Below are records; reproduce exactly the lines from the one that has "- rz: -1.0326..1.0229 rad" through the one that has "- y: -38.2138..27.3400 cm", ends included, and nothing more.
Start of DATASET CONTENT
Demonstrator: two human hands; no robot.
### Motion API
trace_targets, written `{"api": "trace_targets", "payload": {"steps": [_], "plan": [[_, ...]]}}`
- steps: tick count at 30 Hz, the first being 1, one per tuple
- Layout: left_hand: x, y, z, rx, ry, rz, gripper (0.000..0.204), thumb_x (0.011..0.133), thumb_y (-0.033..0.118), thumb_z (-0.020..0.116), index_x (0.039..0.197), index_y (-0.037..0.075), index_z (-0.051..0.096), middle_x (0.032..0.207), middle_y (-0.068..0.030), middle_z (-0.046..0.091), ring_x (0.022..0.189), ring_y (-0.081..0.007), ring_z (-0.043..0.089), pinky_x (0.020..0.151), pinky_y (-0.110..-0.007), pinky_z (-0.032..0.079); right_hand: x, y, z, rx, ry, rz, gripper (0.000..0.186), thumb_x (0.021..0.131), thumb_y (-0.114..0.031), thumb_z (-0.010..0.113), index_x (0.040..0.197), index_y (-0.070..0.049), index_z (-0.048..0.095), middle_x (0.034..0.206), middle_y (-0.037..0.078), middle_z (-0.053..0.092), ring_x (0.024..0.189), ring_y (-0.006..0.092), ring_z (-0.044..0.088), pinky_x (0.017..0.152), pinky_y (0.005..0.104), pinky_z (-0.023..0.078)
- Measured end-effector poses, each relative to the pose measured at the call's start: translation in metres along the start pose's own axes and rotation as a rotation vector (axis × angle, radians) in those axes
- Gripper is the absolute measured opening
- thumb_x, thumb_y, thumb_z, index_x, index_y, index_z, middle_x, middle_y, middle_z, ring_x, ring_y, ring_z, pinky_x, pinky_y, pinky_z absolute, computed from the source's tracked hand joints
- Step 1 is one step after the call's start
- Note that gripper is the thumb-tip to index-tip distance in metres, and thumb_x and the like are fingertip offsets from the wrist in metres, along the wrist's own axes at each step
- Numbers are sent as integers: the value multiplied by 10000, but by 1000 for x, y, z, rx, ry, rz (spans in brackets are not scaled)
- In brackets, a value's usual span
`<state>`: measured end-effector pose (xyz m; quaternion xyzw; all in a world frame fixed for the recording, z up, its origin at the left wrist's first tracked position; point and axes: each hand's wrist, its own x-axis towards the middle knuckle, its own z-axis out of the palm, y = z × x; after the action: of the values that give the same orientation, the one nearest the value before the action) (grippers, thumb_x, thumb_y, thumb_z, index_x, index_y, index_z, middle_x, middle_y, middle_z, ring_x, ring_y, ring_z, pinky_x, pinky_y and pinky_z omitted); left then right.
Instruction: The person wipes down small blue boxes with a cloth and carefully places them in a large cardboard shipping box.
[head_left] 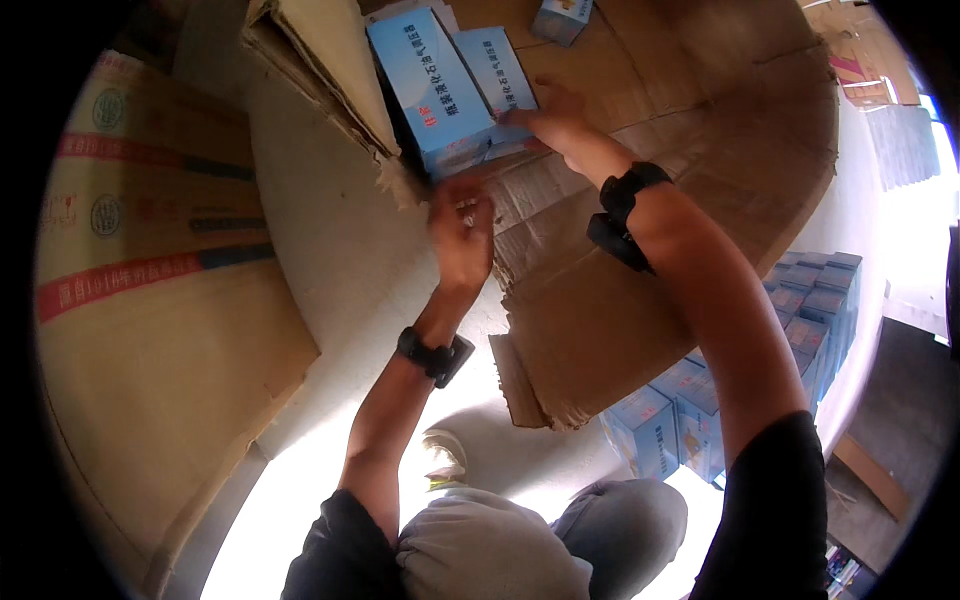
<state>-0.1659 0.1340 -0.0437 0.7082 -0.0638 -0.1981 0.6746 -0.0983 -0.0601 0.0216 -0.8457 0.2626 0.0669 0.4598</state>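
Note:
Two light blue printed cartons lie side by side on brown cardboard at the top: a larger carton (430, 85) on the left and a smaller one (493, 70) beside it. My right hand (565, 125) is open at their near right end, thumb at the smaller carton's corner and fingers apart. Just below the larger carton's near end is my left hand (462, 235), its fingers curled and blurred. A small pale spot shows between them, but I cannot make out what it is. Both wrists wear black bands with small devices.
The cartons rest on a large torn cardboard box (600, 330) with a raised flap (335, 75). Another small blue carton (562, 20) lies at the top. Stacked blue cartons (645, 430) stand at the right. A big brown box (170, 350) fills the left side.

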Motion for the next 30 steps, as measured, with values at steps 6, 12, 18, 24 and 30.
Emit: {"api": "trace_targets", "payload": {"steps": [6,12,18,24,30], "plan": [[-20,17,8,397,276,299,732,899,116,616,1485,-6,193,1391,-209,386,1234,-300,466,963,-409,463,-11,-6,-9,163,-277,77,723,781,-294,793,1373,-102,424,1282,113,563,1153,269,565,775,425,566],[-16,37,12,79,270,206,802,903,141,624,1507,8,113,1380,-227,385,1143,-281,529,875,-383,508,-15,-15,-4,69,-251,-49,671,824,-427,737,1341,-84,482,1211,122,614,1121,296,585,784,432,545],[-20,46,4,4,219,169,832,908,97,611,1533,49,64,1229,-157,532,961,-208,597,765,-328,531,-31,-64,11,-182,-21,-209,879,706,-585,766,1314,-10,497,1032,184,675,987,345,662,842,388,515],[1,62,0,-367,-35,154,866,899,40,604,1554,137,45,963,-91,643,806,-156,624,719,-275,519,-39,-84,21,-107,98,-336,796,609,-428,841,1134,93,547,991,260,681,906,346,696,772,407,556],[49,89,26,60,-270,241,832,859,193,718,1536,100,243,1008,-79,657,902,-194,630,800,-335,513,2,-29,-42,39,399,-362,708,597,-330,856,1108,59,559,915,197,690,816,308,692,716,394,559]]}}
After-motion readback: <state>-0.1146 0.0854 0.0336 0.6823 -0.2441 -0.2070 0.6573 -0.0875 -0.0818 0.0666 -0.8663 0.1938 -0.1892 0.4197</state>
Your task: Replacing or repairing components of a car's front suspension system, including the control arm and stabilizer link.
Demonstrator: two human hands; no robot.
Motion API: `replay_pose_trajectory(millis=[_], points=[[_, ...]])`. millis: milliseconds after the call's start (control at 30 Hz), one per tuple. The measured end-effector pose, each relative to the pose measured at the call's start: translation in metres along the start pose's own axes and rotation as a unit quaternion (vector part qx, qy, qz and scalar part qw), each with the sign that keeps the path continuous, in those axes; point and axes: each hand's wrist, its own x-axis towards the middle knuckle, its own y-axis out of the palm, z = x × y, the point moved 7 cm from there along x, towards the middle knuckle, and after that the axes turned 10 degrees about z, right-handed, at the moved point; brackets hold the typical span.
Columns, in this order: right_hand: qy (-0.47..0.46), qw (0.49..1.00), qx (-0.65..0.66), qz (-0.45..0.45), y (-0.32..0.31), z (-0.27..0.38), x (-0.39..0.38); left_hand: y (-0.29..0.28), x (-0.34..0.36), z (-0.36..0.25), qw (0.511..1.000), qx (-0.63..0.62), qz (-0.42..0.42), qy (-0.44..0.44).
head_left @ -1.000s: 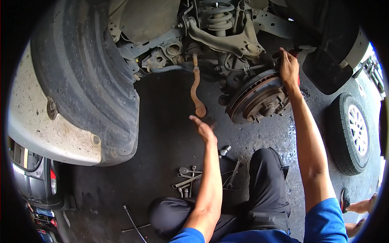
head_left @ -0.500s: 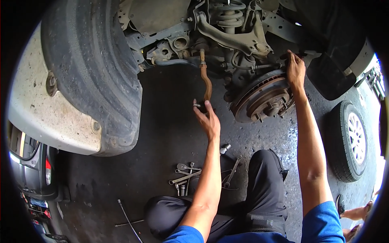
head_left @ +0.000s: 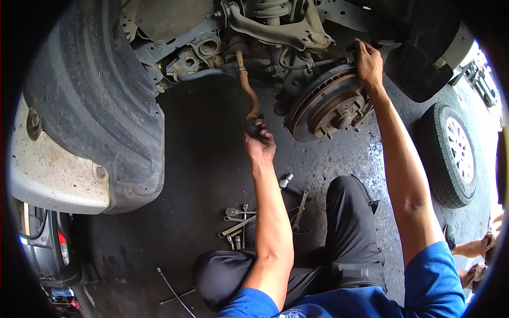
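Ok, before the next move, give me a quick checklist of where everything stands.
1. Left hand on the rusty rod: ok, fingers curled at its lower end.
2. Rod's lower end apart from the brake disc: ok, a gap shows between them.
3. Right hand has a secure hold: cannot tell; it is at the disc's upper edge, but what it grips is hidden.
4. Wheel off the disc: ok, it is on the floor to the right.
5. Wrenches put away: not ok, they lie on the floor.
6. Bystander's legs away from both hands: ok, at the right edge.
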Motion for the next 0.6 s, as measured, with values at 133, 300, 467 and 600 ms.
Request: replay_pose_trajectory(millis=[133, 300, 467, 600], points=[[0.014, 1.0, -0.005, -0.015, -0.011, -0.007, -0.003, -0.003, -0.019, 0.002, 0.994, -0.063, -0.086, -0.027], [-0.193, 0.964, -0.169, -0.076, -0.016, 0.026, -0.009, 0.053, -0.025, -0.039, 0.797, 0.514, 0.015, 0.318], [0.047, 0.998, 0.005, -0.034, -0.004, 0.016, -0.014, -0.014, -0.009, 0.006, 0.993, 0.068, -0.076, -0.061], [0.025, 0.997, 0.028, -0.07, -0.018, 0.02, -0.015, 0.015, -0.012, 0.015, 0.986, 0.157, -0.057, 0.007]])
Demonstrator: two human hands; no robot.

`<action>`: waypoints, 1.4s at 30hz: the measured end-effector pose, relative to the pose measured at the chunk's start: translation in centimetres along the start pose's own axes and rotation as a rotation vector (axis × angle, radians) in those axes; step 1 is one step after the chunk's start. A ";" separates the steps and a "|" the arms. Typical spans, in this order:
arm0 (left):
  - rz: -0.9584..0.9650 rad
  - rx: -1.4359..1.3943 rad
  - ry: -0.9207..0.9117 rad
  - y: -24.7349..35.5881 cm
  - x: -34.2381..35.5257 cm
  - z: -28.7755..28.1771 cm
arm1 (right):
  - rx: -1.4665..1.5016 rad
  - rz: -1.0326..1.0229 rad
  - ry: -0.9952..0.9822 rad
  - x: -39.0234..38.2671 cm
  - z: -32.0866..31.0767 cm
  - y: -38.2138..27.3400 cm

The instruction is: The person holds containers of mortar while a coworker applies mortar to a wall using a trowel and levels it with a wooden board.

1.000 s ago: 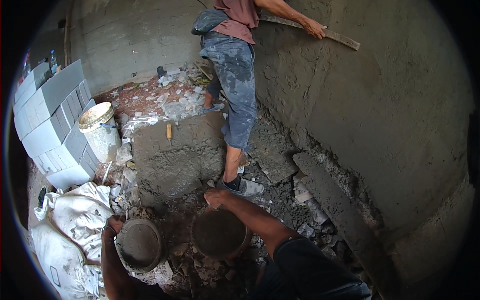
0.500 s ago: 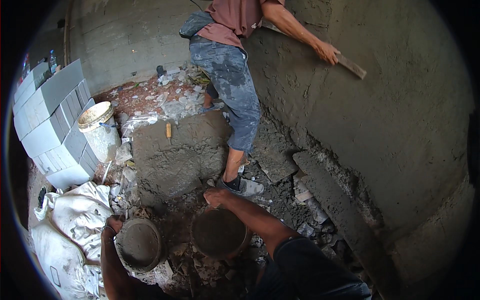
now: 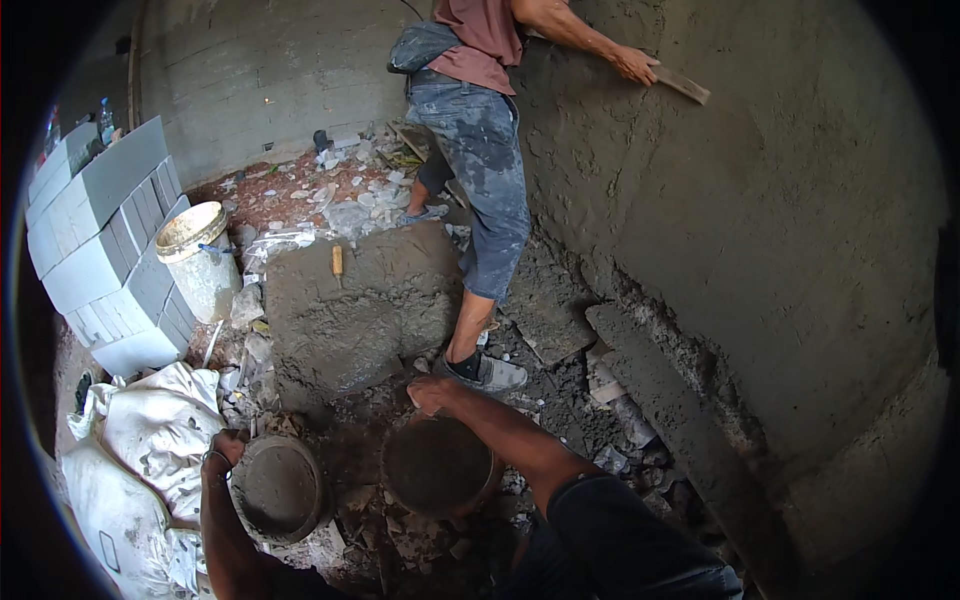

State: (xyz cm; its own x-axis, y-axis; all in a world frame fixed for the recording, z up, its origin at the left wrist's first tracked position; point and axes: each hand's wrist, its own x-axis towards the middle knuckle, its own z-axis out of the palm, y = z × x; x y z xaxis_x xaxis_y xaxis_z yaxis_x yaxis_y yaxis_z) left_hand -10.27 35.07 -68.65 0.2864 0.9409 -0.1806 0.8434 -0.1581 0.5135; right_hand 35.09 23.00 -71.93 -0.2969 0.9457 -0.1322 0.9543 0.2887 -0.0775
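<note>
Two round buckets of grey wet mortar stand below me. At the far left rim of the left bucket (image 3: 278, 490), my left hand (image 3: 228, 449) is closed, a bracelet on its wrist. My right arm reaches across the right bucket (image 3: 440, 466), and my right hand (image 3: 430, 395) is closed at its far rim. My fingertips are partly hidden. Beyond the buckets lies a mortar-covered board (image 3: 350, 310), where a wooden-handled tool (image 3: 338, 262) sticks up from the mortar.
A co-worker (image 3: 470, 150) stands close ahead, holding a straight wooden float (image 3: 682, 84) at the wet plastered wall (image 3: 760, 250). One shoe (image 3: 487, 374) is just beyond my right hand. White sacks (image 3: 150, 440), a white bucket (image 3: 198, 262) and stacked pale blocks (image 3: 110, 240) line the left. Rubble covers the floor.
The co-worker's body has shifted a little to the right, while the float has moved left and up along the wall. My hands and both mortar buckets have stayed in place.
</note>
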 end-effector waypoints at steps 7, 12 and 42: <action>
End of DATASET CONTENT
- OUTPUT OF THE EXERCISE:
  - rz: -1.0326..1.0229 rad
  - ry: -0.9952..0.9822 rad
  - x: -39.0234..38.2671 cm
  - z: -32.0866..31.0767 cm
  - y: -38.2138..27.3400 cm

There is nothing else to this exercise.